Instagram is being investigated regarding alleged illegal processing of children’s data, by the Irish privacy watchdog which is the EU’s lead authority on Facebook.
The Data Protection Commissioner (DPC) is investigating whether Instagram’s parent company Facebook was illegally processing the data of children who chose to switch from personal accounts to business accounts, thus publishing their contact details.
Until last year Instagram required business accounts to make their contact information public. Facebook says it made it clear to those accounts that this information would be public, although it is now optional for business accounts on Instagram whether they share any contact details.
“The DPC has been actively monitoring complaints received from individuals in this area and has identified potential concerns in relation to the processing of children’s personal data on Instagram which require further examination,” it said in a statement.
If the social media company is found to have violated European privacy regulations then it could face a fine of up to 4% of its global turnover, although a fine of that scale has never been issued.

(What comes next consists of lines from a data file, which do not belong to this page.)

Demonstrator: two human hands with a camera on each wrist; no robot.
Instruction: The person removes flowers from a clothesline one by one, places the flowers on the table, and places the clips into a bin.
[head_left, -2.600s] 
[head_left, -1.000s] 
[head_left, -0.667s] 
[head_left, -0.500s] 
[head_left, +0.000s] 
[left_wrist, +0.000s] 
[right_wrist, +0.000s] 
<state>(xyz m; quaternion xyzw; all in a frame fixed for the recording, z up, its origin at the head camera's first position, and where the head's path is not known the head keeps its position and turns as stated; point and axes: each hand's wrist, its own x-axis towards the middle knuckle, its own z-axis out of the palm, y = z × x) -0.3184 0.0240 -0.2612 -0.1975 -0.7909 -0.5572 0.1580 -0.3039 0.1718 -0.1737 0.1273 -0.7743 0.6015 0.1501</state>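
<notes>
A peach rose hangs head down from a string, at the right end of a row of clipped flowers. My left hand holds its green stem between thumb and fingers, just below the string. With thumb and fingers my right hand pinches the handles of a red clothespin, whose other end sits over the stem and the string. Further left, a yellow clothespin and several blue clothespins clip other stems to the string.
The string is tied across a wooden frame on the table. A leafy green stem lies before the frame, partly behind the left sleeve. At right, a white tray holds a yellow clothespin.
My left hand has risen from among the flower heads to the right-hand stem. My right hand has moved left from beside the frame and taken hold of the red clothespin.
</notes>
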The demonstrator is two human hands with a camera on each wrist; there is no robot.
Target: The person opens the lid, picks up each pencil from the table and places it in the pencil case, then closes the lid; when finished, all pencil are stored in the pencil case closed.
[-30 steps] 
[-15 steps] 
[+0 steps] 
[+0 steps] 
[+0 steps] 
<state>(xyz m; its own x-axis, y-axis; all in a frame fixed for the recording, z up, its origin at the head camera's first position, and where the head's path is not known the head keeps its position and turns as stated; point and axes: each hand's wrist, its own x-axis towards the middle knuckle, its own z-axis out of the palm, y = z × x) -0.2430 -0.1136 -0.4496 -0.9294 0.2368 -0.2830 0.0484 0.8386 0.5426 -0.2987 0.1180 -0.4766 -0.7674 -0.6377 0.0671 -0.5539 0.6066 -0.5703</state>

Back in 2019, data scientist David Stier found that millions of personal accounts on Instagram which had been switched to business accounts were publicising their contact details.
Mr Stier reported to Facebook his discovery that accounts apparently belonging to minors were showing the children’s phone numbers and their email addresses.
Facebook does not dispute that some minors’ contact information was shown.
“Speaking as a parent, I want to be assured that the experience Instagram offers to teens is as ‘adult-overseen’ as possible,” he added.
The Irish DPC said its investigation “will also consider whether Facebook meets its obligations as a data controller with regard to transparency requirements in its provision of Instagram to children”.
A spokesperson for Instagram told Sky News: “We’ve always been clear that when people choose to set up a business account on Instagram, the contact information they shared would be publicly displayed.
“That’s very different to exposing people’s information,” they stressed.
“We’ve also made several updates to business accounts since the time of Mr Stier’s mischaracterisation in 2019, and people can now opt out of including their contact information entirely.
“We’re in close contact with the IDPC and we’re cooperating with their inquiries,” they added.
The complaint also follows Facebook admitting that the coronavirus pandemic meant images of child nudity and sexual exploitation have been spreading on its platforms.
The tech giant said moderation levels dropped when content moderators were sent to work from home in March during the height of the COVID-19 outbreak.